What is expected: Write every line below out again, exactly as given, but leave out the pictures.

◇ ◇ ◇

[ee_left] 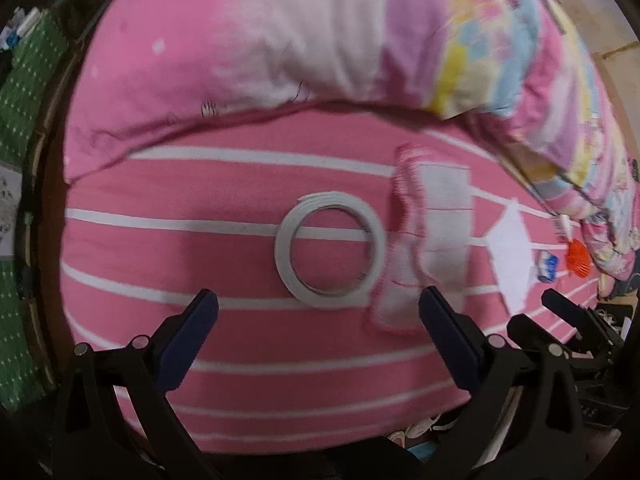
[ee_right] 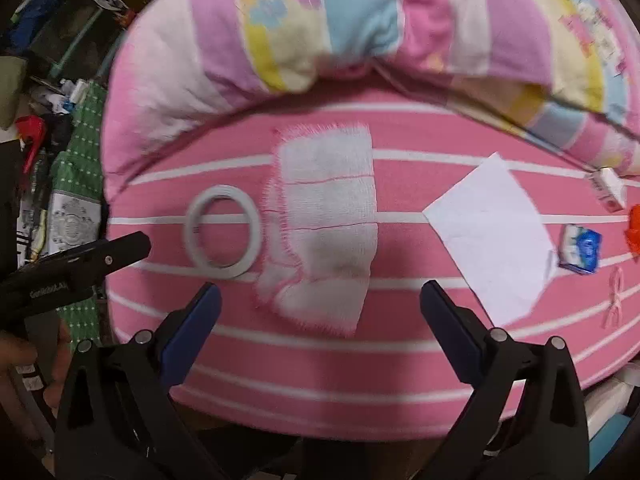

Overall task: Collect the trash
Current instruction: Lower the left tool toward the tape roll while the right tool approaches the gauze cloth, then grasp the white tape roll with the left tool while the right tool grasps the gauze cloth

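While both grippers hover over the pink striped bed (ee_left: 280,360), neither holds anything: the left gripper (ee_left: 318,300) has its jaws wide apart just short of the tape ring (ee_left: 330,254), and the right gripper (ee_right: 320,292) is likewise spread, facing the cloth (ee_right: 328,220).

Trash lies in a row across the sheet: the tape ring at the left, the white cloth with a frayed pink edge just beside it, a sheet of paper (ee_right: 496,236) further right, then a small blue wrapper (ee_right: 582,250) and an orange scrap (ee_left: 578,258) near the quilt (ee_right: 400,20).

The ring looks light and fairly stiff; lying flat on soft bedding, it is probably best pinched across its band at the near rim, one finger inside the hole. The cloth is limp and should bunch if gripped at its near edge. The paper is thin and flat, likely the hardest to lift; a corner seems the place to nip.
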The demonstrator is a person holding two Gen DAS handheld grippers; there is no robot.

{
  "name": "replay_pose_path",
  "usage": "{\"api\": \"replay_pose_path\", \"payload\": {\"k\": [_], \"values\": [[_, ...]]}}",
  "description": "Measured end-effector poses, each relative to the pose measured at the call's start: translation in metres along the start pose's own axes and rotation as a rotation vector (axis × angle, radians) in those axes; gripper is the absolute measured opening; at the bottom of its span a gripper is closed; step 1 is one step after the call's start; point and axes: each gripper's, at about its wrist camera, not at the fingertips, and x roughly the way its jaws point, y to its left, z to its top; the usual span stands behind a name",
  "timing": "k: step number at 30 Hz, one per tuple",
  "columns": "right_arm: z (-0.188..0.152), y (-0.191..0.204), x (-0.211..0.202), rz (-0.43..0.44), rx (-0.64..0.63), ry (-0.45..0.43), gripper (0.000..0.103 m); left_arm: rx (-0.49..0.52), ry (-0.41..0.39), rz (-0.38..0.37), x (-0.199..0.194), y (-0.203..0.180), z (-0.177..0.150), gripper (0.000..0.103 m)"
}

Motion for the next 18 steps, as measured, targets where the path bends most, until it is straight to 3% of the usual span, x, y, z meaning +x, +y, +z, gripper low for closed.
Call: {"api": "replay_pose_path", "payload": {"k": [2,6,12,16,18], "values": [[0.002,-0.005,0.024,-0.013,0.008,0.016,0.098,-0.019,0.014,0.008,0.022,0.007,0.004,0.096],[0.005,-0.007,0.055,-0.023,0.014,0.039,0.096,-0.039,0.052,0.003,0.055,0.016,0.01,0.077],[0.015,-0.007,0.081,-0.077,-0.01,0.039,0.092,-0.063,0.103,0.006,0.09,0.023,0.014,0.072],[0.021,-0.012,0.094,-0.101,-0.004,0.061,0.091,-0.05,0.107,0.058,0.097,0.016,0.015,0.069],[0.023,-0.014,0.097,-0.102,0.0,0.068,0.091,-0.037,0.11,0.109,0.098,0.012,0.014,0.058]]}}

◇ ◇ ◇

Answer for the task:
[ee_left] 
[ee_right] 

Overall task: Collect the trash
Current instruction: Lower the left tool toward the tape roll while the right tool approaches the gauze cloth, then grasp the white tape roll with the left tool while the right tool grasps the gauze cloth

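While both grippers hover over the pink striped bed (ee_left: 280,360), neither holds anything: the left gripper (ee_left: 318,300) has its jaws wide apart just short of the tape ring (ee_left: 330,254), and the right gripper (ee_right: 320,292) is likewise spread, facing the cloth (ee_right: 328,220).

Trash lies in a row across the sheet: the tape ring at the left, the white cloth with a frayed pink edge just beside it, a sheet of paper (ee_right: 496,236) further right, then a small blue wrapper (ee_right: 582,250) and an orange scrap (ee_left: 578,258) near the quilt (ee_right: 400,20).

The ring looks light and fairly stiff; lying flat on soft bedding, it is probably best pinched across its band at the near rim, one finger inside the hole. The cloth is limp and should bunch if gripped at its near edge. The paper is thin and flat, likely the hardest to lift; a corner seems the place to nip.
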The demonstrator is a person holding two Gen DAS handheld grippers; there is no robot.

{
  "name": "replay_pose_path",
  "usage": "{\"api\": \"replay_pose_path\", \"payload\": {\"k\": [_], \"values\": [[_, ...]]}}",
  "description": "Measured end-effector poses, each relative to the pose measured at the call's start: translation in metres along the start pose's own axes and rotation as a rotation vector (axis × angle, radians) in those axes; gripper is the absolute measured opening; at the bottom of its span a gripper is closed; step 1 is one step after the call's start; point and axes: each gripper's, at about its wrist camera, not at the fingertips, and x roughly the way its jaws point, y to its left, z to its top; the usual span stands behind a name",
  "timing": "k: step number at 30 Hz, one per tuple",
  "columns": "right_arm: z (-0.188..0.152), y (-0.191..0.204), x (-0.211..0.202), rz (-0.43..0.44), rx (-0.64..0.63), ry (-0.45..0.43), gripper (0.000..0.103 m); left_arm: rx (-0.49..0.52), ry (-0.41..0.39), rz (-0.38..0.37), x (-0.199..0.194), y (-0.203..0.180), z (-0.177..0.150), gripper (0.000..0.103 m)"
}

Motion for the next 18 steps, as measured, targets where the path bends most, until it is straight to 3% of the usual span, x, y, z meaning +x, +y, +z, gripper low for closed.
Call: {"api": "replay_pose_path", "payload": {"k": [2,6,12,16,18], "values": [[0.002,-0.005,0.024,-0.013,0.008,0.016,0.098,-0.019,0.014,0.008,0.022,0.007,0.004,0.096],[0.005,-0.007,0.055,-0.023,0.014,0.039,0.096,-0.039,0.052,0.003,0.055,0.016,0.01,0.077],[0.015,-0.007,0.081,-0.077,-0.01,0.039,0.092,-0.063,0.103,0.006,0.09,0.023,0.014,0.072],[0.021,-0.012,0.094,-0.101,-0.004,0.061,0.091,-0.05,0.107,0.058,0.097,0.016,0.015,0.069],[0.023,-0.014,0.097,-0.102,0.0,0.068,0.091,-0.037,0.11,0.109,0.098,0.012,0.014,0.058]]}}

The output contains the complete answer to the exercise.